Мне кажется, что и с ним происходит что-то подобное, что теперь, избавившись от меня, перестав мне лгать, он избавился и от того тяжелого чувства, которое я у него вызывала не тем,
Наше прошлое вдруг осветилось каким-то странным, болезненным и грустным светом, как будто бы оба мы умерли и теперь издалека смотрим на себя самих прояснившимися глазами. Злобы на него – почти никакой, о его любовнице я стараюсь не думать, и, как это ни странно, сейчас у меня получается. Мое состояние настолько неожиданно, что я все боюсь, как бы оно вдруг не перегорело и не наступил бы опять ад моей ревности.
По телефону мы не говорили ни разу за всю неделю, но он написал мне вчера, что собирается прилететь в самом начале марта, и спрашивает, готова ли я к тому, чтобы встретиться с ним и поговорить. Наверное, он хочет разводиться.
Любовь фрау Клейст
Ни Алексей, на руках у которого она была до тех пор, пока не пришли эти двое, похожие, как манекены в витрине, ни сами они, эти двое, не знали причины того, отчего фрау Клейст внезапно вдруг похорошела.
Хотя говорят, это тоже бывает, что старый человек внезапно молодеет и хорошеет внутри своей только что вспыхнувшей смерти, и многие старики лежат среди белых цветов, совершенно как ангелы.
Вообще говоря, кто про это что знает? Никто, ничего, никогда. И не надо. Должна же ведь быть хоть какая-то тайна!
Последние тридцать семь лет фрау Клейст красила волосы, но бледное и худое лицо под золотыми волосами продолжало оставаться худым, очень бледным лицом, и старость – неловкая – лишь становилась еще неопрятней от яркого золота. Теперь это лицо, освободившись от возраста и ставши того очень хрупкого цвета, который бывает у белых, немного светящихся яблок, вполне гармонировало с ее только что перед самой поездкой на Бальтрум выкрашенными в золото волосами.
Никому из собравшихся попрощаться с фрау Клейст не приходило в голову произнести то, что было вполне очевидным и сразу бросалось в глаза: лицо ее было веселым. Нельзя, разумеется, сказать, что мертвое лицо бывает веселым в том же смысле слова, что и живое лицо, поскольку ни одна из характеристик мертвого человека не приложима к человеку живому, и наоборот.
Лицо фрау Клейст тоже было «веселым» иначе, не так, как при жизни.
При жизни лицо ее даже в минуты счастья не успокаивалось до конца, еле заметная паутинка ожидания дрожала на нем, как будто того, что давала ей жизнь, всегда как-то недоставало, а жадность к тому, что еще только будет, мешала веселью.
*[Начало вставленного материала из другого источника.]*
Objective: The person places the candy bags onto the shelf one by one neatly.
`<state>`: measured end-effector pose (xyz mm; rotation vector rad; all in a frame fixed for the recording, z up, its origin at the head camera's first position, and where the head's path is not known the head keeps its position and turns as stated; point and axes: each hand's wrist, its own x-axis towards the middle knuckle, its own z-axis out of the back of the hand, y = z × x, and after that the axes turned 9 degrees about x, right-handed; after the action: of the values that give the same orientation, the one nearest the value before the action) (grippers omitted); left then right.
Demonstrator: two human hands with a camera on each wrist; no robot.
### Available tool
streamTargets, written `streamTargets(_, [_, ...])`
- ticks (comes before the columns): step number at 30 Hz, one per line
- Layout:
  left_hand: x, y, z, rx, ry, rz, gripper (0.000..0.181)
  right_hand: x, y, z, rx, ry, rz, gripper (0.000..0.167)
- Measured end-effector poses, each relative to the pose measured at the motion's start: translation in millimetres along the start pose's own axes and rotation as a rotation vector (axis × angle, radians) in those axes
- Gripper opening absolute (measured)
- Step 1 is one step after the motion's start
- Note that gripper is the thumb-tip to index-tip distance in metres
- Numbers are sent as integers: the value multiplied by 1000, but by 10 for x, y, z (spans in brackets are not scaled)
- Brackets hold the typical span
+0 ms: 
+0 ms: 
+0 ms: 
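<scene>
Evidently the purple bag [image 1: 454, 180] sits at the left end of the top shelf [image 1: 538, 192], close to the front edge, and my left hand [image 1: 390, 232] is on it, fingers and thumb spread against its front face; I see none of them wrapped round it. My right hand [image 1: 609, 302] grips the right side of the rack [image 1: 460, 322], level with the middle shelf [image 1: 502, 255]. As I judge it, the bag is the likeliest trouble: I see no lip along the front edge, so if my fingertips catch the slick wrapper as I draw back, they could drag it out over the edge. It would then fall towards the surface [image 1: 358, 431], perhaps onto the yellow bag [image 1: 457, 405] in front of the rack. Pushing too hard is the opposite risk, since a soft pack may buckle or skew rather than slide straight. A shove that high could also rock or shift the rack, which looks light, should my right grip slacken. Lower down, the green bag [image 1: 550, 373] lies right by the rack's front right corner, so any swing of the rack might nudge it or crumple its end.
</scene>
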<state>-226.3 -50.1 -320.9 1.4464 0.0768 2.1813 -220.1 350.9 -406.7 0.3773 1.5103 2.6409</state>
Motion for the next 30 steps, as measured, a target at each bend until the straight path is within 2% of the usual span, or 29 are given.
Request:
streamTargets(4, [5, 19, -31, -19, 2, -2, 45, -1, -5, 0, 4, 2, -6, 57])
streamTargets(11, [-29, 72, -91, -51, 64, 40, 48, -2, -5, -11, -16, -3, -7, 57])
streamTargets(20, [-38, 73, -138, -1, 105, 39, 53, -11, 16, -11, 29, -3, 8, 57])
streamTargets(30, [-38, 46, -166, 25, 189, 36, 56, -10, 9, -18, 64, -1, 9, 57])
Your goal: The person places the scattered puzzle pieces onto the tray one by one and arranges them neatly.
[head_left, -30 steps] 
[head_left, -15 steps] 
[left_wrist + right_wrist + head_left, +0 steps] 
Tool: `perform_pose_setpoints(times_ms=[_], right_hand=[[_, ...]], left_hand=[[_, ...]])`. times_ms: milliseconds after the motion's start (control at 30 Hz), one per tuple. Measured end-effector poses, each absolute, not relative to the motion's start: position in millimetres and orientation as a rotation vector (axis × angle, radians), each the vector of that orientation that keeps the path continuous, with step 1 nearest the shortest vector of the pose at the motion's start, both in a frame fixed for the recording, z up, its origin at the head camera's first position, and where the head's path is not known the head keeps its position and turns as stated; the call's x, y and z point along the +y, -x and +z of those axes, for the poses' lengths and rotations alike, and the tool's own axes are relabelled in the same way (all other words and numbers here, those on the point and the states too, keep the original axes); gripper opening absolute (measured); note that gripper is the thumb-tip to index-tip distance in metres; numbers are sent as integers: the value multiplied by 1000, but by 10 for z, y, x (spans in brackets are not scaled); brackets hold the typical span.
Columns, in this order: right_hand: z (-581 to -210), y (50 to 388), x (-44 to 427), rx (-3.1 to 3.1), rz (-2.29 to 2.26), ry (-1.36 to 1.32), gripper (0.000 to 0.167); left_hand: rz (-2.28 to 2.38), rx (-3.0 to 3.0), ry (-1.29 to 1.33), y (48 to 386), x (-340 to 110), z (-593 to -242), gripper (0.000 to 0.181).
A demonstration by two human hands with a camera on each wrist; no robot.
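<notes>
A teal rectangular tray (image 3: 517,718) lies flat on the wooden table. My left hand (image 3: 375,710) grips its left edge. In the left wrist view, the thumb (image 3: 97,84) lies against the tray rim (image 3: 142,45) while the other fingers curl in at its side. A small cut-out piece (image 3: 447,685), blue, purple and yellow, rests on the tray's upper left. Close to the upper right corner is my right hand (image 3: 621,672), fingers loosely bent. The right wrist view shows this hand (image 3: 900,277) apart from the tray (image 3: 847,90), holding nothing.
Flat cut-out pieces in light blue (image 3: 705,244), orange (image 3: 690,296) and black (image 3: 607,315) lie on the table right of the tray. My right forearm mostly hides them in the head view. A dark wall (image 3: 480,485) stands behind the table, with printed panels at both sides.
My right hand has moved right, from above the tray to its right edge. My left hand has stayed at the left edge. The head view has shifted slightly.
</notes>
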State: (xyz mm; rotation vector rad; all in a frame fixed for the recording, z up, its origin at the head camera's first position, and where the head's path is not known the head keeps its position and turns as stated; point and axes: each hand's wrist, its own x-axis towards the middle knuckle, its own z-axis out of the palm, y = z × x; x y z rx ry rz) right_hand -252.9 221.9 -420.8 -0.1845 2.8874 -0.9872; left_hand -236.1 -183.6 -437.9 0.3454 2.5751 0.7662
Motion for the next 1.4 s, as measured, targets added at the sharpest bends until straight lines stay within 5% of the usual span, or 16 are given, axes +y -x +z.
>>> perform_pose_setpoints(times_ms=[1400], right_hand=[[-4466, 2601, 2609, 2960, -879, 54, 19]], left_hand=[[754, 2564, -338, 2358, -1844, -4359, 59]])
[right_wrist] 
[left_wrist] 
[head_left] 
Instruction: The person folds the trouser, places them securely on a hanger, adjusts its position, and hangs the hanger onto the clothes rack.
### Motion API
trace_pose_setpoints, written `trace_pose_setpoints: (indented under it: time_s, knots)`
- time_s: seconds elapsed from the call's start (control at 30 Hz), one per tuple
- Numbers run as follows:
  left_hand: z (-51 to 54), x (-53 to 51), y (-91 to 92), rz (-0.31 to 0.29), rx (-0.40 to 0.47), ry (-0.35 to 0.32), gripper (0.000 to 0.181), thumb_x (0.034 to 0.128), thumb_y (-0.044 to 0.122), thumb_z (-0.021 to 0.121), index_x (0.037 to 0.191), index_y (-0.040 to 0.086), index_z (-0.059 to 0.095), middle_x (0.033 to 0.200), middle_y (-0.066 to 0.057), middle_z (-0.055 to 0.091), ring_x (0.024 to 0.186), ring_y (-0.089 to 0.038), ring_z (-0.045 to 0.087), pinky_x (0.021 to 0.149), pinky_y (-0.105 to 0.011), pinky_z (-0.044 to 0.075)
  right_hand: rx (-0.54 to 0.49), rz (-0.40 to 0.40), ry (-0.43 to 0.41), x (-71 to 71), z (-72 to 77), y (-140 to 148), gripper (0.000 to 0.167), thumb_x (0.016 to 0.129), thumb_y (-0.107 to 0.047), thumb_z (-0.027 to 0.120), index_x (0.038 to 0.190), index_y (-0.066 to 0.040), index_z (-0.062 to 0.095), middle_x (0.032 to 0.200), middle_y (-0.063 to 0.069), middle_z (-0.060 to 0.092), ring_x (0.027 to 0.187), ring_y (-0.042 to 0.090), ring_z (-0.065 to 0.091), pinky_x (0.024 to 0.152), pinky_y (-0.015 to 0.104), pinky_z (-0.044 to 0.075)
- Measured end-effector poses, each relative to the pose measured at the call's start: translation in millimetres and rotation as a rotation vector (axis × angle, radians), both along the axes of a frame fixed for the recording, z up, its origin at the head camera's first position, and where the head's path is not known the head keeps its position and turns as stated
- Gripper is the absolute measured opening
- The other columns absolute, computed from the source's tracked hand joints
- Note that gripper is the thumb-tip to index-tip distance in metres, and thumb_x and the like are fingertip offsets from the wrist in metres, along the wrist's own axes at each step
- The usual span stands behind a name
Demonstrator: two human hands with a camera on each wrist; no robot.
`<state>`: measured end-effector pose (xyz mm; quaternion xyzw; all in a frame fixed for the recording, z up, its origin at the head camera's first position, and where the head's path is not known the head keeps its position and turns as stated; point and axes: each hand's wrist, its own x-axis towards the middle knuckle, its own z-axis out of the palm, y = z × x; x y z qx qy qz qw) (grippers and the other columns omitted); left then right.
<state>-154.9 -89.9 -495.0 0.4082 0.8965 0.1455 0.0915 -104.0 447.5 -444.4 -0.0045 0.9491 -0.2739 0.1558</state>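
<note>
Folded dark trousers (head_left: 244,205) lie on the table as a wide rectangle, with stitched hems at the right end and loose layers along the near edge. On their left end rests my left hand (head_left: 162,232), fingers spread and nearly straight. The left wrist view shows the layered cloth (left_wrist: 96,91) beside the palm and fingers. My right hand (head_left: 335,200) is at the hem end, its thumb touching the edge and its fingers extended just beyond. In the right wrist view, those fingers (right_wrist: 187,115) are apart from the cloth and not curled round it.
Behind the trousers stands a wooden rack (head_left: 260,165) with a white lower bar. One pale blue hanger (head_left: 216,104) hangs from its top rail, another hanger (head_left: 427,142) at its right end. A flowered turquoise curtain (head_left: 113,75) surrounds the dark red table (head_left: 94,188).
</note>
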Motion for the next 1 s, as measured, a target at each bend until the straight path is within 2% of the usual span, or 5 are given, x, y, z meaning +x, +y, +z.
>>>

Сейчас она лежала спокойно, беззастенчиво, на виду у всех, так, как будто она лежит не в узком ящике светло-желтого, веснушчатого дерева, а на волне густого, молочного воздуха, которая незаметно для всех остальных легонько убаюкивает ее.
Веселость, остановившаяся на ее лице, не относилась к тому, что могло быть понято окружающими. Она относилась к тому, что было открыто одной фрау Клейст, поскольку одна фрау Клейст умерла, а те, кто прощались с ней, были живыми.
Три дня назад, когда затихла боль в затылке и последнее дыхание ее слилось с темнотой рыхло-серого неба, она перешла ту черту, которая есть черта страха. Любой человеческий страх – это, в сущности, страх близкой смерти. И что бы ни говорили себе люди, как бы они ни маскировали его, но он – страх моей, нашей смерти – всегда угнетает и мучает сердце.
Теперь, когда ей ничего не грозило, она наслаждалась свободой от страха, и то, что недавно звалось ее телом – весь легкий и слабый состав ее плоти, все кости, хрящи, сухожилия, вены, – дышало теперь наслаждением покоя.